▶ **Assignment**: Starting at the line with "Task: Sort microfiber", retype each line exactly up to and including the final line of the records below.

▶ **Listed entries**:

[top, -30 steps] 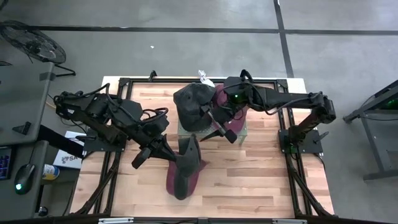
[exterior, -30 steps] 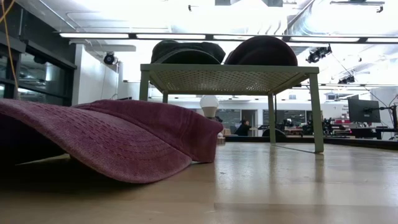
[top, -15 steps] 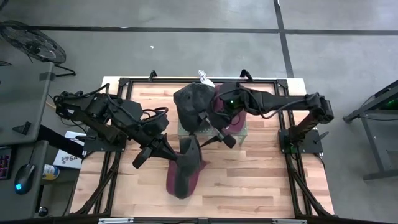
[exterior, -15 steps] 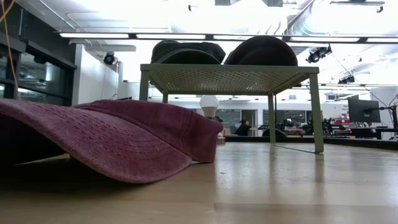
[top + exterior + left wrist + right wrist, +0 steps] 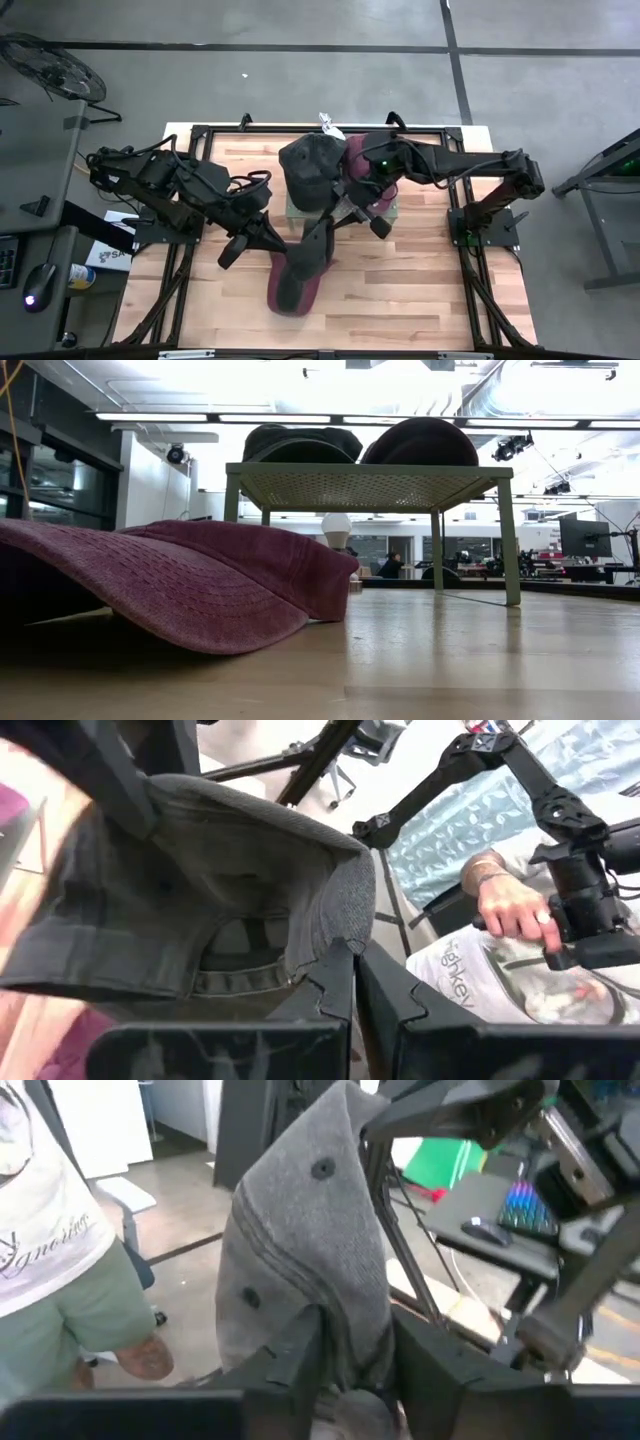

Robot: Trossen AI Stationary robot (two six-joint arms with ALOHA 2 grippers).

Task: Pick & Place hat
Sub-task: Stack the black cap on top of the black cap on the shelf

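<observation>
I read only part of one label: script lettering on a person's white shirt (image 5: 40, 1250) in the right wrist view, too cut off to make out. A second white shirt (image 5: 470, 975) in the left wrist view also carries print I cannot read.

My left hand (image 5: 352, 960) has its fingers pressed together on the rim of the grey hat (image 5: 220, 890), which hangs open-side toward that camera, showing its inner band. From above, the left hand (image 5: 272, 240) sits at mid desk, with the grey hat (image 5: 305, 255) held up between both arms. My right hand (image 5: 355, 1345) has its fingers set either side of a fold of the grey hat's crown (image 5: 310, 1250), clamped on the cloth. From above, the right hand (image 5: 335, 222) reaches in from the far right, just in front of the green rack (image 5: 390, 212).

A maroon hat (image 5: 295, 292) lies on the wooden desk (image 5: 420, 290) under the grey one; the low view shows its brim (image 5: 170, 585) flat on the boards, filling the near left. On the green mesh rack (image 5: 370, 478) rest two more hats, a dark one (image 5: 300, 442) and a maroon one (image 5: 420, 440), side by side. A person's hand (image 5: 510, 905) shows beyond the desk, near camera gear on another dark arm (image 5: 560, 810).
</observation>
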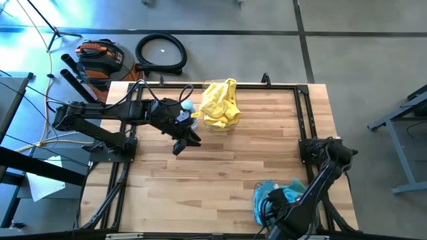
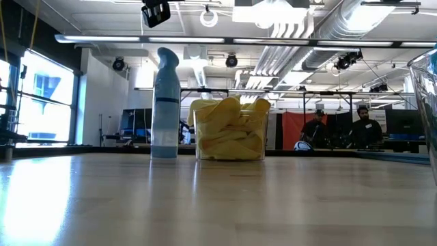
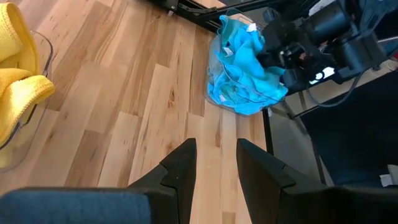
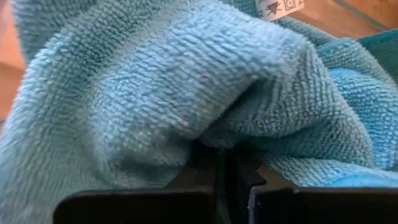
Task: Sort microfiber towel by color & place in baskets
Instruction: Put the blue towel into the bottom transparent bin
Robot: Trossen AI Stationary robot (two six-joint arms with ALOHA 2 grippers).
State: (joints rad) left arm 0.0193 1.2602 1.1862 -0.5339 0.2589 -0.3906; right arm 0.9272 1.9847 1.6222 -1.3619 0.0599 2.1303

▶ **Response area**:
Task: Sort microfiber towel by color & place in baskets
Instruction: Put the blue towel into the bottom transparent bin
Robot: Trossen AI Stationary robot (two six-joint arms with ALOHA 2 grippers).
State: (joints rad) left arm 0.0193 1.2602 1.1862 -0.5339 0.2589 -0.3906; right arm 0.9272 1.9847 1.6222 -1.3619 0.0599 2.1303

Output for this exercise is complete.